Being paralyzed from the waist down is no impediment to the girl from Pennsylvania, who suffered the debilitating injury in a crash that saw her spend Thanksgiving of 2022 at the hospital.
She can spin around—just like she did in ballet, jazz, and funk dance classes before her injury. She can lean all the way back and touch the ground in this flexible “dancing wheelchair.”
Speaking with CBS News 3 Philadelphia, Kaiser said it’s cool to be different.
“It’s cool to be different from other people and more unique in different ways. It’s an amazing chair that’s different from others, because you can be more free in it and you can express a lot more in it.”
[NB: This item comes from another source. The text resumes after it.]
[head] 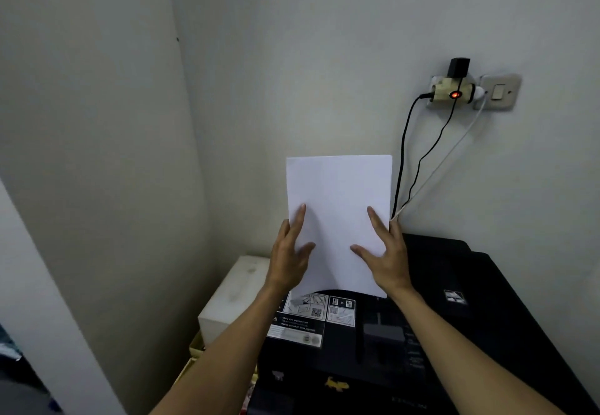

Following the car collision, Kaiser was treated at Shriners Children’s Hospital, where she still undergoes physical therapy for her trunk and arms. It takes a lot of puff to spin that chair around to the beat of the music, and physical therapist Maggie Reilly is helping her build up the strength for it.
“We wanted to bring her a chair that would allow her to dance and do what she loves,” Reilly said. “One thing that we strive most to do here at Shriners is letting children achieve their goals in whatever way that may be possible.”
Kaiser’s parents said that unlike 3 years ago, this Thanksgiving they had a lot to be thankful for.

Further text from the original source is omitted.